* [YOUR TASK]
All of the data is to be written out again exactly, without the pictures.

* [DATA FOR REVIEW]
▶
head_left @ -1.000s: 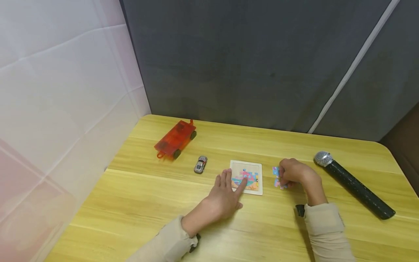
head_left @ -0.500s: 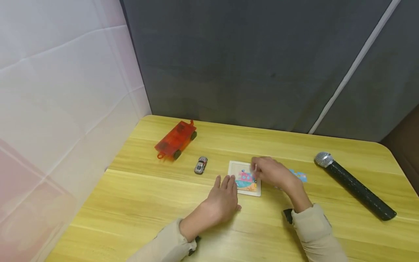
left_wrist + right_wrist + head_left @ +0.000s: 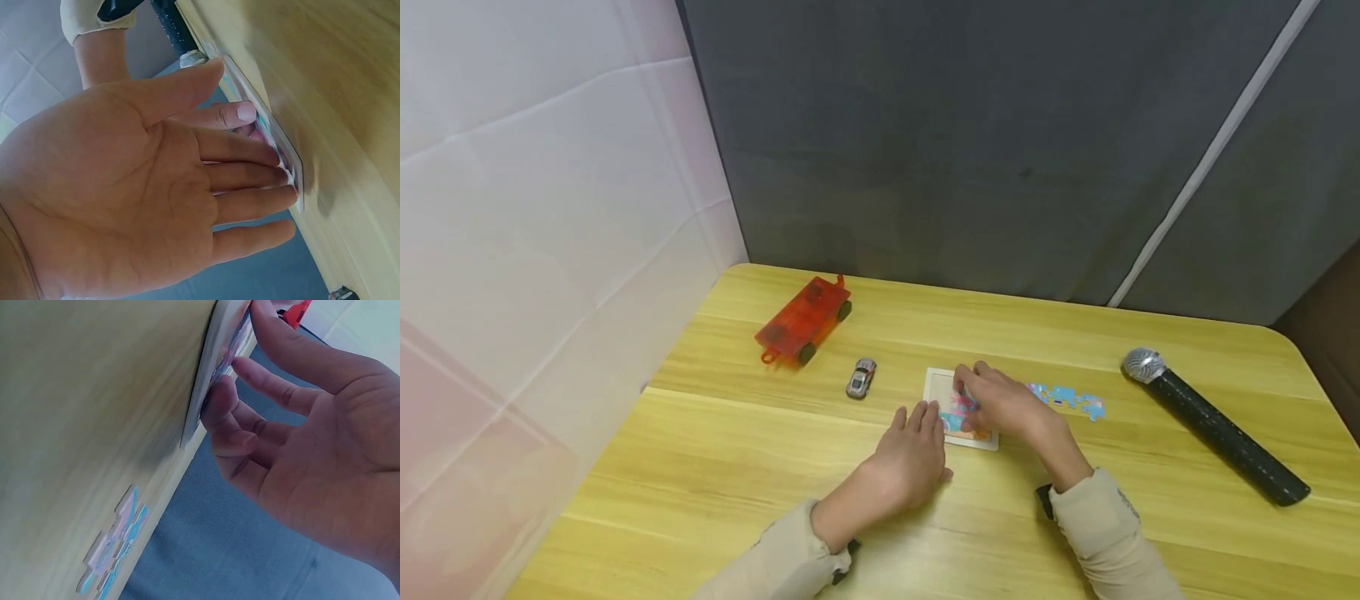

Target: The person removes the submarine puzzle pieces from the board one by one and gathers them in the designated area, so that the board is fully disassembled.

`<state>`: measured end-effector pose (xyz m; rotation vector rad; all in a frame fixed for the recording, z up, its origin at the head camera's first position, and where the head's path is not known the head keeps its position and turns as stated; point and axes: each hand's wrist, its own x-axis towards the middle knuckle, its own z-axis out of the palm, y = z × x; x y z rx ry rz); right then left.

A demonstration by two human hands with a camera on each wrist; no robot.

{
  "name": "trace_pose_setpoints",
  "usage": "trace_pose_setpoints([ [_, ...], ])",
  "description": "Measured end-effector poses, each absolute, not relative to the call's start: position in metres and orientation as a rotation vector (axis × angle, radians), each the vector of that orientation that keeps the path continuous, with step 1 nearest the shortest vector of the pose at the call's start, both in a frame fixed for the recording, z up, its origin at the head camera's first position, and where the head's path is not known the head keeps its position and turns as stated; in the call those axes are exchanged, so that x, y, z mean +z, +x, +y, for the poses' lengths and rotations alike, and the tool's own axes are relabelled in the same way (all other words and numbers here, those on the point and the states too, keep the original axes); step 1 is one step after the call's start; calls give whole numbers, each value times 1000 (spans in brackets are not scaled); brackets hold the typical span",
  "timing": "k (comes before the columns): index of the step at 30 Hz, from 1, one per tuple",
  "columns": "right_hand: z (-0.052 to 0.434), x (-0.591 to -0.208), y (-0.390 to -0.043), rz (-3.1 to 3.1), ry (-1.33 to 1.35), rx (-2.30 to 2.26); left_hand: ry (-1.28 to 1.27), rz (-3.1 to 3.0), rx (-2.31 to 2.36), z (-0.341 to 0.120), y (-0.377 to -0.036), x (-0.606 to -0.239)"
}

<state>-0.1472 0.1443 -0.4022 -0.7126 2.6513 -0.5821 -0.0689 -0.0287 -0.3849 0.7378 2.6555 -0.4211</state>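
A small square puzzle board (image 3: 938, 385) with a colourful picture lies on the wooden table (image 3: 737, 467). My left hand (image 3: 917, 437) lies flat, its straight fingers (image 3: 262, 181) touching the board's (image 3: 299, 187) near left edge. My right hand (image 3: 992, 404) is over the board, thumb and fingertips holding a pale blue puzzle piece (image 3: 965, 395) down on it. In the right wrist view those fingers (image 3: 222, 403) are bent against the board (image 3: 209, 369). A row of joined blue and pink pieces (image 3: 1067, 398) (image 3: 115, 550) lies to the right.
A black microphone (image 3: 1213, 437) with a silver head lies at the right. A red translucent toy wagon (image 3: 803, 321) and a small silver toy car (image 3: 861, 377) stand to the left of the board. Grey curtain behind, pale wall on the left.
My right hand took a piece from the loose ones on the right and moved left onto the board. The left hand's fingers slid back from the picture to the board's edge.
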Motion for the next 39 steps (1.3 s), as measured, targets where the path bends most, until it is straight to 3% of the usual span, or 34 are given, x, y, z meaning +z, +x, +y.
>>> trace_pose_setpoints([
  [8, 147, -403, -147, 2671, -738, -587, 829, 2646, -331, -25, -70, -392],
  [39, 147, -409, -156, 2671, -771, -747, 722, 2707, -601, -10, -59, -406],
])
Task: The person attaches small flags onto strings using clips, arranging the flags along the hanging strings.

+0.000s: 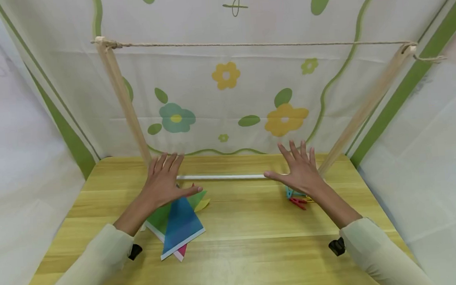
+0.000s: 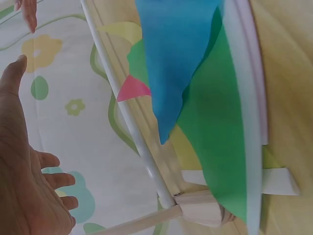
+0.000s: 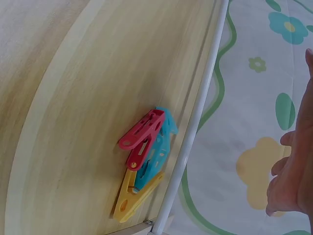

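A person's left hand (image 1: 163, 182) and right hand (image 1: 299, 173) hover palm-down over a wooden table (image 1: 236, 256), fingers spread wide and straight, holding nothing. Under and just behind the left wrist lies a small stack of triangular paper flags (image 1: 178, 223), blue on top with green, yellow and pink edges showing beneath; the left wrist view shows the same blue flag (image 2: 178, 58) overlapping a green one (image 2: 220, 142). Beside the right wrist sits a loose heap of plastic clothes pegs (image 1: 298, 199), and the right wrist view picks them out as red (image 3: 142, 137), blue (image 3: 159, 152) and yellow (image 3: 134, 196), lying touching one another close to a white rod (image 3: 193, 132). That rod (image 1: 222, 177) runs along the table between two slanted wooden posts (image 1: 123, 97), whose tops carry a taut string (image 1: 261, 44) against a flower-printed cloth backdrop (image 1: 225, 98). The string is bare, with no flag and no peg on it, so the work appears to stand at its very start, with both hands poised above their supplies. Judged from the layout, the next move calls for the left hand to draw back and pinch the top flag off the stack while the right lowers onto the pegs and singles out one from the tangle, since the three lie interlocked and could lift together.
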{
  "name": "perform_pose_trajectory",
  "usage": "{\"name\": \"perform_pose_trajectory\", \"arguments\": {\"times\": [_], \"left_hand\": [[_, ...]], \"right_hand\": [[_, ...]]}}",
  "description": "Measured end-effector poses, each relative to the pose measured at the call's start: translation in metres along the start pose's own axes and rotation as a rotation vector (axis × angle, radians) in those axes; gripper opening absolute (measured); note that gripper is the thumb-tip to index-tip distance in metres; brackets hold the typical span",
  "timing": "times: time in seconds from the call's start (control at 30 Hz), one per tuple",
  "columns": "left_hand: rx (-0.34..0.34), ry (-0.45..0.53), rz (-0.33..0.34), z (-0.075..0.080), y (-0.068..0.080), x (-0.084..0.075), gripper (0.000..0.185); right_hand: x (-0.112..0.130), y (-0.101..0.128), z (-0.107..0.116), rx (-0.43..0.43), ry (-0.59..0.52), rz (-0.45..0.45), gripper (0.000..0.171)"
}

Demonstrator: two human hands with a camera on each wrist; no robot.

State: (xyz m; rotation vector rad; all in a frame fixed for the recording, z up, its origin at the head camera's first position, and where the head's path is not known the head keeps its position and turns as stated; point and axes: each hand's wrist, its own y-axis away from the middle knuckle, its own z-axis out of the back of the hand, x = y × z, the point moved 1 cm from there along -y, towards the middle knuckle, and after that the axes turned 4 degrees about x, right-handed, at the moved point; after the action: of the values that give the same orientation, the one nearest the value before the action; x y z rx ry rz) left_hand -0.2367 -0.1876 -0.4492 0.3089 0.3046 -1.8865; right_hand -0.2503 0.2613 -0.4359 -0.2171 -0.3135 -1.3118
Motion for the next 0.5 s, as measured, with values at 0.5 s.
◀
* [SOLUTION TO THE EXERCISE]
head_left @ -1.000s: 
head_left @ -0.500s: 
left_wrist + right_wrist + head_left @ +0.000s: 

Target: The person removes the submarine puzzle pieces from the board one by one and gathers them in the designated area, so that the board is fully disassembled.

`<state>`: measured end-effector pose (xyz m; rotation vector rad; all in a frame fixed for the recording, z up, its origin at the head camera's first position, and where the head's path is not known the head keeps its position and turns as stated; point and axes: each hand's wrist, its own x-axis towards the middle knuckle, its own z-axis out of the palm, y = z × x; x y z rx ry rz); right then left.

A demonstration by two human hands with a camera on each wrist; no robot.

{
  "name": "trace_pose_setpoints",
  "usage": "trace_pose_setpoints([ [_, ...], ])",
  "description": "Measured end-effector poses, each absolute, not relative to the call's start: position in metres and orientation as a rotation vector (axis × angle, radians), each the vector of that orientation that keeps the path continuous, with step 1 nearest the shortest vector of the pose at the call's start, both in a frame fixed for the recording, z up, its origin at the head camera's first position, and where the head's path is not known the head keeps its position and turns as stated; in the call those axes are exchanged, so that x, y, z mean +z, +x, +y, for the poses' lengths and rotations alike, and the tool's own axes are relabelled in the same way (all other words and numbers here, those on the point and the states too, keep the original axes); step 1 is one step after the call's start; calls give whole numbers, each value times 1000 (spans in brackets are not scaled); brackets hold the typical span",
  "timing": "k (comes before the columns): index of the step at 30 Hz, from 1, one per tuple",
  "columns": "right_hand: z (-0.052 to 0.434), x (-0.591 to -0.208), y (-0.390 to -0.043), rz (-3.1 to 3.1), ry (-1.33 to 1.35), rx (-2.30 to 2.26); left_hand: ry (-1.28 to 1.27), rz (-3.1 to 3.0), rx (-2.31 to 2.36), z (-0.341 to 0.120), y (-0.377 to -0.036), x (-0.606 to -0.239)"
}

<state>-0.1472 0.1443 -0.4022 -0.7126 2.6513 -0.5821 -0.0689 -0.0287 -0.3849 0.7378 2.6555 -0.4211</state>
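A small square puzzle board (image 3: 938, 385) with a colourful picture lies on the wooden table (image 3: 737, 467). My left hand (image 3: 917, 437) lies flat, its straight fingers (image 3: 262, 181) touching the board's (image 3: 299, 187) near left edge. My right hand (image 3: 992, 404) is over the board, thumb and fingertips holding a pale blue puzzle piece (image 3: 965, 395) down on it. In the right wrist view those fingers (image 3: 222, 403) are bent against the board (image 3: 209, 369). A row of joined blue and pink pieces (image 3: 1067, 398) (image 3: 115, 550) lies to the right.
A black microphone (image 3: 1213, 437) with a silver head lies at the right. A red translucent toy wagon (image 3: 803, 321) and a small silver toy car (image 3: 861, 377) stand to the left of the board. Grey curtain behind, pale wall on the left.
My right hand took a piece from the loose ones on the right and moved left onto the board. The left hand's fingers slid back from the picture to the board's edge.
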Motion for the next 39 steps (1.3 s), as measured, targets where the path bends most, until it is straight to 3% of the usual span, or 34 are given, x, y, z meaning +z, +x, +y.
>>> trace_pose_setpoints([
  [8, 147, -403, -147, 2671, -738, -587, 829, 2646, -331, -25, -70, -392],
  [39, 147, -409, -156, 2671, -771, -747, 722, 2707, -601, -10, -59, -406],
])
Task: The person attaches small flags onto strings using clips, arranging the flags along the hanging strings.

+0.000s: 
+0.000s: 
+0.000s: 

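A person's left hand (image 1: 163, 182) and right hand (image 1: 299, 173) hover palm-down over a wooden table (image 1: 236, 256), fingers spread wide and straight, holding nothing. Under and just behind the left wrist lies a small stack of triangular paper flags (image 1: 178, 223), blue on top with green, yellow and pink edges showing beneath; the left wrist view shows the same blue flag (image 2: 178, 58) overlapping a green one (image 2: 220, 142). Beside the right wrist sits a loose heap of plastic clothes pegs (image 1: 298, 199), and the right wrist view picks them out as red (image 3: 142, 137), blue (image 3: 159, 152) and yellow (image 3: 134, 196), lying touching one another close to a white rod (image 3: 193, 132). That rod (image 1: 222, 177) runs along the table between two slanted wooden posts (image 1: 123, 97), whose tops carry a taut string (image 1: 261, 44) against a flower-printed cloth backdrop (image 1: 225, 98). The string is bare, with no flag and no peg on it, so the work appears to stand at its very start, with both hands poised above their supplies. Judged from the layout, the next move calls for the left hand to draw back and pinch the top flag off the stack while the right lowers onto the pegs and singles out one from the tangle, since the three lie interlocked and could lift together.
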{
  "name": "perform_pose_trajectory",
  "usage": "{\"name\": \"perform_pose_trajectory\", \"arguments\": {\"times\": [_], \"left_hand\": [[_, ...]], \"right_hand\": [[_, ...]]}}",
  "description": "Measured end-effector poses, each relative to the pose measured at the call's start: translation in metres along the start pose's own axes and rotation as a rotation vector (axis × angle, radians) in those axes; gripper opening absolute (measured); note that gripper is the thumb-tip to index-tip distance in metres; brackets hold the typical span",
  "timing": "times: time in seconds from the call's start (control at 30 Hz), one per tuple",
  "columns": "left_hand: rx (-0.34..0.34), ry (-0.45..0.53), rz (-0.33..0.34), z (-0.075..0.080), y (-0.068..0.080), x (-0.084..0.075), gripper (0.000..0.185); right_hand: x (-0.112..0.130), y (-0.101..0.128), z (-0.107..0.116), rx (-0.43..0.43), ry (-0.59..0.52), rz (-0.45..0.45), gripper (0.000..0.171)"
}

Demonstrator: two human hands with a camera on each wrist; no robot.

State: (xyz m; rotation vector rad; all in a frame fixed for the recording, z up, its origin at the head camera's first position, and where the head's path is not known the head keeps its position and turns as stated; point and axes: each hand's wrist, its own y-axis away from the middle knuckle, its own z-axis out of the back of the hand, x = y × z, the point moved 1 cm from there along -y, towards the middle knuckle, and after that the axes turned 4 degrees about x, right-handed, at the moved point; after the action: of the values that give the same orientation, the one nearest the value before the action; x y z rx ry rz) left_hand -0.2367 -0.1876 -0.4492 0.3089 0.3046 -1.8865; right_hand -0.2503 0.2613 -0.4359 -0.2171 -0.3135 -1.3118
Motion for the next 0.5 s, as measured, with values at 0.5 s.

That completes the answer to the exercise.